NY 421 begins at a dead end south of the hamlet of Horseshoe in an isolated part of the town of Piercefield. Here, the highway connects to a pair of dirt roads, one of which leads north alongside Horseshoe Lake to Horseshoe. The two-lane route heads eastward from the trails, following the southern shore of Horseshoe Lake while traversing the deep woods of Adirondack Park. At the southeastern end of the lake, NY 421 turns northeastward, crossing a small stream feeding into the lake before curving back toward the east. For the next 2 mi, the road passes through unabated wilderness as it heads toward the western shoreline of Tupper Lake.

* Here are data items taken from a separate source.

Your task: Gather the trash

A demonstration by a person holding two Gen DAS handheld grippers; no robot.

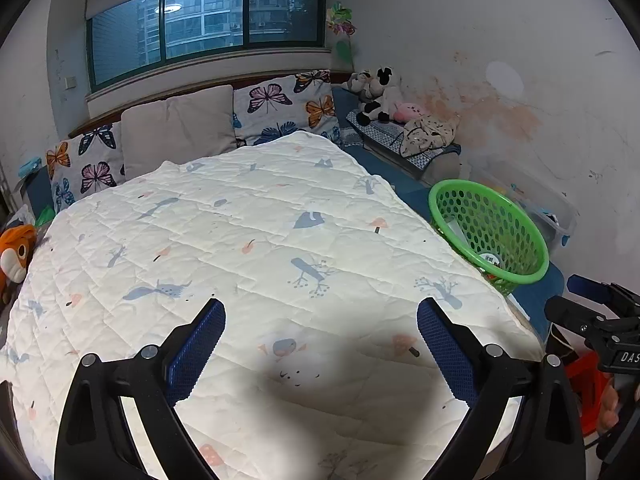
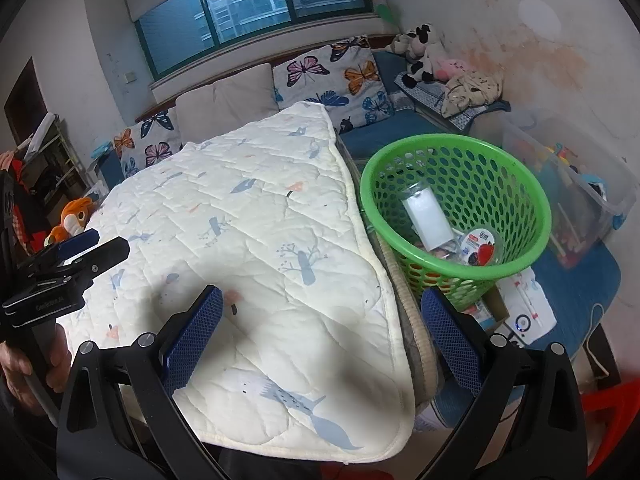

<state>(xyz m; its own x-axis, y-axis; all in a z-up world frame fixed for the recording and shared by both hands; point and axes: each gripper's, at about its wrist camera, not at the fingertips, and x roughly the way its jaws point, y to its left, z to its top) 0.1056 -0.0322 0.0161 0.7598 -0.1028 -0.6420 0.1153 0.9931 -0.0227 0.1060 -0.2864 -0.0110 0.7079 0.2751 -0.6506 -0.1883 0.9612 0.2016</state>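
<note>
1. Left gripper [image 1: 321,314] nearest in its own view: blue-padded fingers [image 1: 200,344] spread wide apart, nothing between them, above the white quilt [image 1: 248,220].
2. Right gripper [image 2: 322,304] likewise gaping and empty, poised over the quilt's right edge, one blue pad over the cloth, the other beside the basket's base.
3. Hand [image 2: 28,364] at the far left of the right wrist view, wrapped round the left gripper's black handle.
4. Quilt spread flat over the bed, printed with pale blue birds and trees and small pink marks.
5. Green basket [image 2: 516,184] just beside the quilt's right edge, upright, holed all round.
6. Trash inside the basket: a white packet [image 2: 426,216] leaning on the wall, a round lid with red fruit print [image 2: 480,250] lower down.
7. White box [image 2: 528,308] on a blue surface near the basket's foot.
8. Clear storage bin [image 2: 592,184] behind the basket, by the stained wall.
9. Butterfly pillows [image 1: 288,106] and a plain beige one [image 1: 176,128] against the headboard.
10. Orange plush toy [image 1: 16,256] at the bed's left side.
11. Cow plush [image 1: 380,92] in the far corner.
12. Window [image 1: 204,24] farthest off.
</note>
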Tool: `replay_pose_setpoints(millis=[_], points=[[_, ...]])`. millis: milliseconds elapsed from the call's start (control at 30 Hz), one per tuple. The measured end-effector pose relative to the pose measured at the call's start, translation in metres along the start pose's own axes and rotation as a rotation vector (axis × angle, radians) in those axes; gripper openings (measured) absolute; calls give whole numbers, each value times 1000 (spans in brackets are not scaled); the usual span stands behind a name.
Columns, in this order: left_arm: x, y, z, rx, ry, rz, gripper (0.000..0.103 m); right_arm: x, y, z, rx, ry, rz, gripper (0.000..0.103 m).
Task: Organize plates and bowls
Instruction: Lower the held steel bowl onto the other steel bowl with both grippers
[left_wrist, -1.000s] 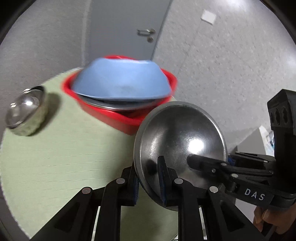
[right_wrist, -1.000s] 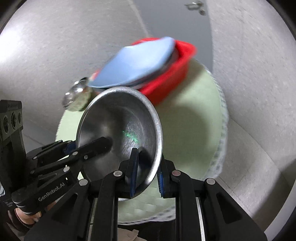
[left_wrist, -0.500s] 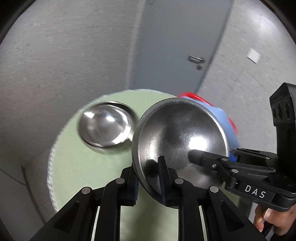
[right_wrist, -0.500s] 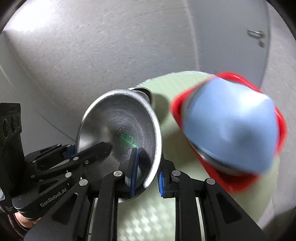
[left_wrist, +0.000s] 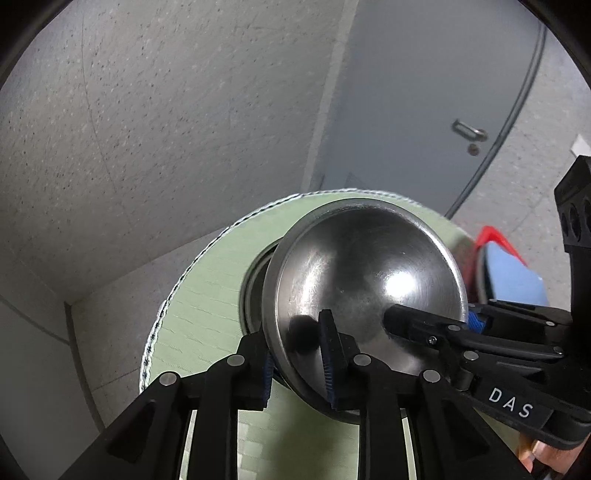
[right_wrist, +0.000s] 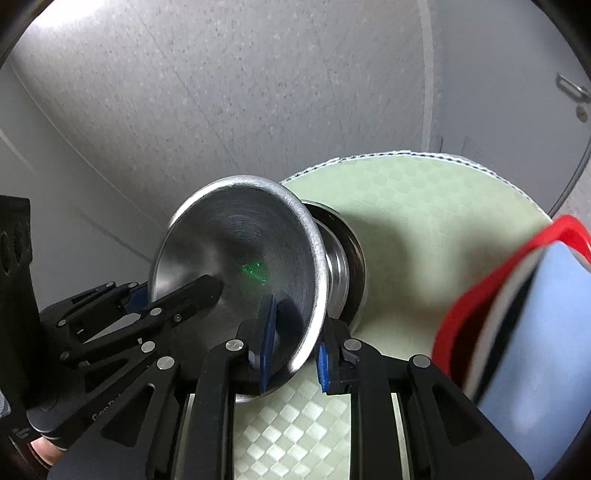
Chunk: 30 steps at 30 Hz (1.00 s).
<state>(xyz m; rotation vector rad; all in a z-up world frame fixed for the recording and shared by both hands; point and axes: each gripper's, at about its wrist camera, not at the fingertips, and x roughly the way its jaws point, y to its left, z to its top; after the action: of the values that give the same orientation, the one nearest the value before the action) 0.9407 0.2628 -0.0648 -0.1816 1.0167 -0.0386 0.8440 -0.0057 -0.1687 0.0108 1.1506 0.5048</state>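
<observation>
Both grippers hold one steel bowl (left_wrist: 365, 280) by its rim, tilted on edge. My left gripper (left_wrist: 295, 363) is shut on its near rim. My right gripper (right_wrist: 293, 350) is shut on the opposite rim of the same bowl (right_wrist: 236, 243). The bowl hangs just above and partly over a second steel bowl (right_wrist: 341, 258) that stands on the round green table (right_wrist: 424, 221); only its rim (left_wrist: 253, 280) shows in the left wrist view. A red basin (right_wrist: 491, 277) at the right holds an upturned blue bowl (right_wrist: 546, 332) over a steel plate edge.
The table (left_wrist: 207, 295) is small and round with a stitched edge, close to a grey wall corner. A grey door with a handle (left_wrist: 469, 131) stands behind. The red basin (left_wrist: 493, 238) sits at the table's right side.
Both grippers have swung the held bowl left, away from the red basin, until it is over the second steel bowl. The basin has slid to the right edge of both views.
</observation>
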Motion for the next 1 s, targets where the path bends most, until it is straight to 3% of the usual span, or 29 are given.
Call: replay_pose_setpoints(millis=[233, 500, 1000], points=[[39, -24, 18, 20, 57, 21, 22, 21, -5, 2, -24, 48, -43, 23], [67, -31, 34, 29, 49, 31, 25, 20, -4, 2, -26, 47, -52, 23], [76, -36, 28, 23, 72, 29, 43, 2, -10, -7, 9, 5, -74, 23]])
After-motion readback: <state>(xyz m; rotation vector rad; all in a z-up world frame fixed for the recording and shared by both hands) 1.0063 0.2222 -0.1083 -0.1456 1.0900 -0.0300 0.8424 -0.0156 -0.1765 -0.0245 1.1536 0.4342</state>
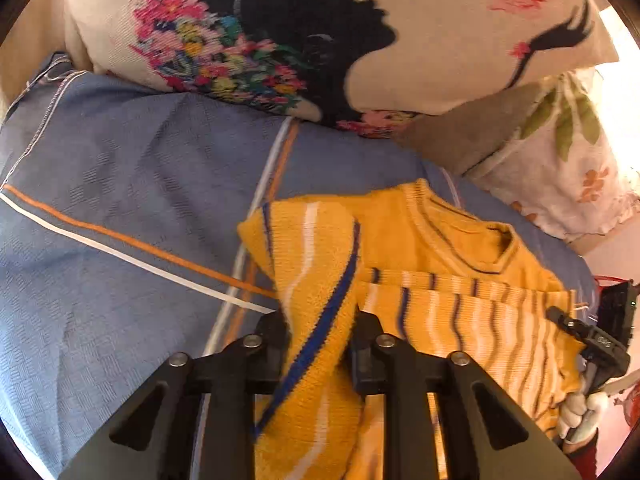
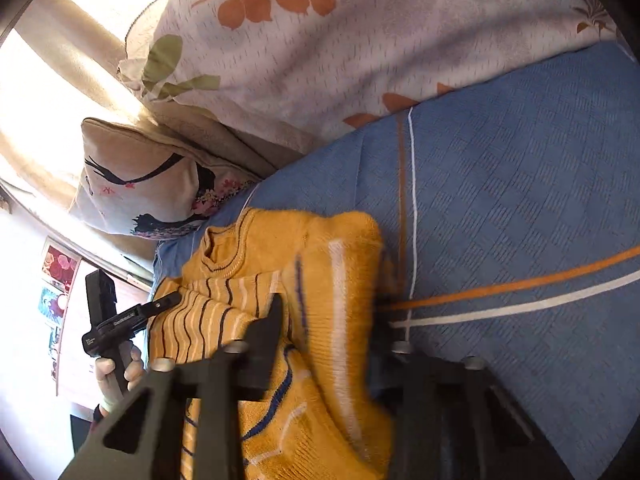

At Tupper Lake, the route serves a cluster of recreational buildings at its intersection with Warren Point Road, a private drive leading to Warren Point. Here, NY 421 turns southward, running along the lake shore to nearby Paradise Point Road, which leads east to Paradise Point and the lakeside Veterans' Mountain Camp. After Paradise Point Road, the highway follows a winding, southeasterly course along Tupper Lake, passing little more than dense forests while crossing over the Bog River near its mouth. NY 421 follows the lake to its southern tip, where the route ends at an intersection with NY 30 just west of the St. Lawrence-Franklin county line.

==History==
In 1923, the New York State Legislature passed a law authorizing the construction of a highway connecting Route 24 (an unsigned legislative route that is now part of NY 30) to the new Veterans' Mountain Camp, an American Legion camp on Tupper Lake. The work was funded through appropriations defined in the law. The beginning of a state road to the camp came in 1924 when earth movers were brought in by the Harnathy Contracting Company, with construction beginning in early June. The project would include construction of a concrete bridge over the Bog River. However, Hanrathy was unable to finish the job as it went bankrupt, and a second firm, the Spadaccini Realty Construction Corporation of The Bronx was brought into finish the job, which began in June 1925. The bridge over the Bog River was completed on August 29, 1925, and they announced would be opened for traffic within ten days. The route finally opened in 1925, with the Veterans Camp opening on May 15, 1926. This road was extended from modern NY 30 north to a dead end at Warren Point. In the 1930 renumbering of state highways in New York, hundreds of state-maintained highways that did not yet have a designation were assigned one. The Veterans' Mountain Camp highway was designated as NY 421 by the following year.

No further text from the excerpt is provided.